FED OF GOD

‘And He commanded them to make all sit down by companies.’

Mark 6:39

The subject of which I wish to speak to you is the need which comes to men of simply being fed by God, of ceasing from self-assertion, and simply being receptive to the influences which come to them from Divinity.

I. Life’s perpetual energy.—There is a danger for many men, if not for all, in the perpetual output of energy which so much of our life involves. Life is made up of tasks and problems. It is one process of education; the calling out of powers by their use.

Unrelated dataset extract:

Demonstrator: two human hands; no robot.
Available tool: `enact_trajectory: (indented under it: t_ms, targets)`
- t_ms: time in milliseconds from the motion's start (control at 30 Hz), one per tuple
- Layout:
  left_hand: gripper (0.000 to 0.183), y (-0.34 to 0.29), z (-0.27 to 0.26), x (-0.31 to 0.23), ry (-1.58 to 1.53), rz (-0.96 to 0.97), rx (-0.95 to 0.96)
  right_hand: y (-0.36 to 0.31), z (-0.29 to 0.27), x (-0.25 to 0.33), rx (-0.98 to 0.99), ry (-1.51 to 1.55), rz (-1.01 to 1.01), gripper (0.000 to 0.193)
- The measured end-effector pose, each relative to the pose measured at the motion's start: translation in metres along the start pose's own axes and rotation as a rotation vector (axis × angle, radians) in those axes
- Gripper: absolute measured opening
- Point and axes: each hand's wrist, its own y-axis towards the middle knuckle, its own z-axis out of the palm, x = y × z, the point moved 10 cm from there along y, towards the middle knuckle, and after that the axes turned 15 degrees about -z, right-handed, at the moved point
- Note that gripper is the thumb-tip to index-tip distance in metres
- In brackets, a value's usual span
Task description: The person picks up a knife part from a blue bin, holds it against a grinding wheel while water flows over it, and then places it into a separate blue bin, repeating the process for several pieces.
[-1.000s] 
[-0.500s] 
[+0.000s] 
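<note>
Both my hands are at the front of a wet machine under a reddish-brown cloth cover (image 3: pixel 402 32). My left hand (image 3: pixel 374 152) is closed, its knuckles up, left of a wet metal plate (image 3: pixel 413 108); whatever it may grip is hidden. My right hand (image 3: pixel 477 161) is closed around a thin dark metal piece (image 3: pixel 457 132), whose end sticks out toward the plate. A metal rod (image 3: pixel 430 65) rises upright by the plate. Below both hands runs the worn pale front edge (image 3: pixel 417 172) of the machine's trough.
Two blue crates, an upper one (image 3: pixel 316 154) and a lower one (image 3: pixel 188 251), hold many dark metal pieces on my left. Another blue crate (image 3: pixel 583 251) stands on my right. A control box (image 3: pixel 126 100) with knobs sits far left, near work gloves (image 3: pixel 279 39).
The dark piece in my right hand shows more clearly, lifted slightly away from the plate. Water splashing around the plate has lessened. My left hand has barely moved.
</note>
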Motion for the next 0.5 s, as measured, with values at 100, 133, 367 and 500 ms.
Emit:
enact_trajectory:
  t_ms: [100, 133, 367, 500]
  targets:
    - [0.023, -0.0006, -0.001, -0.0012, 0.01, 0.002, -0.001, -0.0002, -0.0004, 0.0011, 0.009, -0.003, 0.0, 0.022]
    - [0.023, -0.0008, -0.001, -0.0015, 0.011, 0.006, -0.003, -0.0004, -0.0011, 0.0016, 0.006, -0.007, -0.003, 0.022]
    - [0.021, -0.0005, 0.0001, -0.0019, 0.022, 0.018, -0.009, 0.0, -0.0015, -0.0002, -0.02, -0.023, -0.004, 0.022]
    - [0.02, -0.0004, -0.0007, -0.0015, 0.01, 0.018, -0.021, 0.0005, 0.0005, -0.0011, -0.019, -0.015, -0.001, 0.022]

It is the tendency of all the practical necessities of life, the constant outward movement of activity. ‘All is going out, nothing is coming in.’ Is not that the dismay which settles down upon many an experience as it attains to middle life?

II. The blessedness of a pause.—This applies also to our sacred and religious occupations. Nothing so tends to keep God out of our lives as work for God done in a wrong and superficial spirit. The disciples as well as the stragglers from Capernaum, must have needed Christ’s call to sit down and be fed. The more earnestly you are at work for Jesus, the more you need times when what you are doing for Him passes totally out of your mind, and the only thing worth thinking of seems to be what He is doing for you.

III. Is it not possible to rest in working, so that in the very act which exhausts, I shall get my renewal and supply? Here is a man who is engaged in a wholly secular employment. At the same time he is a Christian man who loves Christ; but all the day he is busy at the office or the shop. He knows how his life is always out-going. What can he do? Once in a while he turns aside and leaves the business. He makes his Sunday genuinely sacred. He consecrates his hour of prayer. What happens then? The blessing surely comes. God feeds the docile and expectant life, and it returns to work purer, greater. Why are you selling your goods? If you can say, ‘Because it is my duty, in order that I may maintain my family, and serve my generation, and honour God by usefulness,’ then the act opens itself and becomes a Church—a gate of heaven. In every act, consciously and devoutly done for God’s sake, God gives Himself to the soul and feeds it in the act.

—Bishop Phillips Brooks.

Illustration

‘There are races, and there have been times to which this need of rest and receptivity has been the most familiar truth. Open the record of the fourth century, and it is full of the pictures of hermits sitting on rough mountain sides, listening for the voice of God. Let your boat drop quietly down the Ganges to-day, and along its banks the silent figures sit like carved brown statues, day after day, with eyes open and fixed on vacancy, clearing themselves of all thought or desire, that being emptied of self they may see God. The East believes only too readily what the West finds it so very hard to accept, that no life is complete which does not sometimes sit trustfully waiting to be fed by God.’